Em 2020, foram cerca de 13 mil procedimentos do tipo. Em números absolutos, isso coloca o Brasil como o 2º maior transplantador do mundo, atrás apenas dos Estados Unidos. A rede pública fornece os exames preparatórios, cirurgia, acompanhamento e medicamentos pós-transplante.
Em todo o mundo, o número de transplantes sofreu queda devido à pandemia da Covid-19, em 2020 e 2021. De acordo com a pasta, enquanto alguns países paralisaram totalmente os programas de transplantes, o Brasil manteve cerca de 60% dos procedimentos.

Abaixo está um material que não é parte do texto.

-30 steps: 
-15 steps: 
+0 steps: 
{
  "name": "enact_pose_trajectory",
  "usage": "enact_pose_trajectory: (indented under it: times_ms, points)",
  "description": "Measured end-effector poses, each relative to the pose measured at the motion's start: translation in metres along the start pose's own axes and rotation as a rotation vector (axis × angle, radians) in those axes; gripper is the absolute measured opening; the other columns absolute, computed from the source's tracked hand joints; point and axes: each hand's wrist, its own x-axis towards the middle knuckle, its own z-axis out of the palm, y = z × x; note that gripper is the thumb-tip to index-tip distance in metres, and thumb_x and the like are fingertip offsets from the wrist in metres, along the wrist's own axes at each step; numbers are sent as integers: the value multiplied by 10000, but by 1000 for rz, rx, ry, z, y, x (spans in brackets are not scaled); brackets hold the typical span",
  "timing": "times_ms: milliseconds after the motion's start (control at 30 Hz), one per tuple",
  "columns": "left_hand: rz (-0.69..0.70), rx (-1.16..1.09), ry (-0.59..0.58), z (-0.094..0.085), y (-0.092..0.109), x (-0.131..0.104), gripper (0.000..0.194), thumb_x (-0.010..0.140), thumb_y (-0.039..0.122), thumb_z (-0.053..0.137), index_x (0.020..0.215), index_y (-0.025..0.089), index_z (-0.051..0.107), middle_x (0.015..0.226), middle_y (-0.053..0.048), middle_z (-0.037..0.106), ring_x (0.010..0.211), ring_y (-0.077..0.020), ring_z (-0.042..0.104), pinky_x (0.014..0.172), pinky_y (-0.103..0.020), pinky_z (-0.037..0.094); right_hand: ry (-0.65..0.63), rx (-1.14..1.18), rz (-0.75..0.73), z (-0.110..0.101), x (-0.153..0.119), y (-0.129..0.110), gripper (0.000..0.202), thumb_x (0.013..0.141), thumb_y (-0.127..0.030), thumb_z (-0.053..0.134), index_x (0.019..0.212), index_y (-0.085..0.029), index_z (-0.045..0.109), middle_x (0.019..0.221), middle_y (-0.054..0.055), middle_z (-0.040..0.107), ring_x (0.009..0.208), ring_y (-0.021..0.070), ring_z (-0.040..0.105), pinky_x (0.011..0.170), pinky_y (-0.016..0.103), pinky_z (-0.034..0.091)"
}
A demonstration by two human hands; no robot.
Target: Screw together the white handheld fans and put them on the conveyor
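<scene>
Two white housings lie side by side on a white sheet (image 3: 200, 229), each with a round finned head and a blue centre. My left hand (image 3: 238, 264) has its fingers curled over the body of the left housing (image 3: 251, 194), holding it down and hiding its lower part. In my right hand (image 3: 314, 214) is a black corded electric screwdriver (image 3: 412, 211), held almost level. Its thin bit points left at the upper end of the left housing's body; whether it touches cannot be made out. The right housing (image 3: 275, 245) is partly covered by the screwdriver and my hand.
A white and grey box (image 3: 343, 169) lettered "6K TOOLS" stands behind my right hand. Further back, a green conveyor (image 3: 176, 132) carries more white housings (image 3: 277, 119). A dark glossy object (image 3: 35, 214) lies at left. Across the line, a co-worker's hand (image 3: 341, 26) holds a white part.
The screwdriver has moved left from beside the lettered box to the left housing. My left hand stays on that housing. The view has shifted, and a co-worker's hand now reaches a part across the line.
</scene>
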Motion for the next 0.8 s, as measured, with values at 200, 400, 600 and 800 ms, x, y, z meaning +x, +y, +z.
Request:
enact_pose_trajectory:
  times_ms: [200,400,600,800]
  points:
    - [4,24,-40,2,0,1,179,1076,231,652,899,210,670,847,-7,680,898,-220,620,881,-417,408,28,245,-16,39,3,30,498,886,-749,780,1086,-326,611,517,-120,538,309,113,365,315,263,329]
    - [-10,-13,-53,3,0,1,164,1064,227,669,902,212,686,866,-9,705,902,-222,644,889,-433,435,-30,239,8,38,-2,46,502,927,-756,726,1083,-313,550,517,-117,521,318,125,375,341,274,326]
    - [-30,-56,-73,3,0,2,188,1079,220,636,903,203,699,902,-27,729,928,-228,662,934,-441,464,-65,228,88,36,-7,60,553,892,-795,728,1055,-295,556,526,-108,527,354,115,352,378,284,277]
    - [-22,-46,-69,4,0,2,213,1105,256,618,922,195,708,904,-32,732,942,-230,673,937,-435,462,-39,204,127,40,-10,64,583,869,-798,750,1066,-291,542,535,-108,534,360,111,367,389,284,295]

O Ministério informa que a estratégia de retomada gradual de doação e transplantes de tecidos começou em setembro de 2020, com elaboração de notas técnicas para os profissionais de saúde, familiares e pacientes. Com isso, embora exista aumento na lista de espera para o transplante de órgãos e córnea, que passou de 32.909 em 2020 para 34.830 ano passado, após a definição dos critérios técnicos para o enfrentamento da pandemia, os números estão voltando aos patamares dos períodos anteriores.
A doação pode ser de órgãos (rim, fígado, coração, pâncreas e pulmão) ou de tecidos (córnea, pele, ossos, válvulas cardíacas, cartilagem, medula óssea e sangue de cordão umbilical). Órgãos como rim, parte do fígado ou da medula óssea podem ser doados em vida, os demais só ocorrem quando há morte encefálica confirmada ou parada cardiorrespiratória.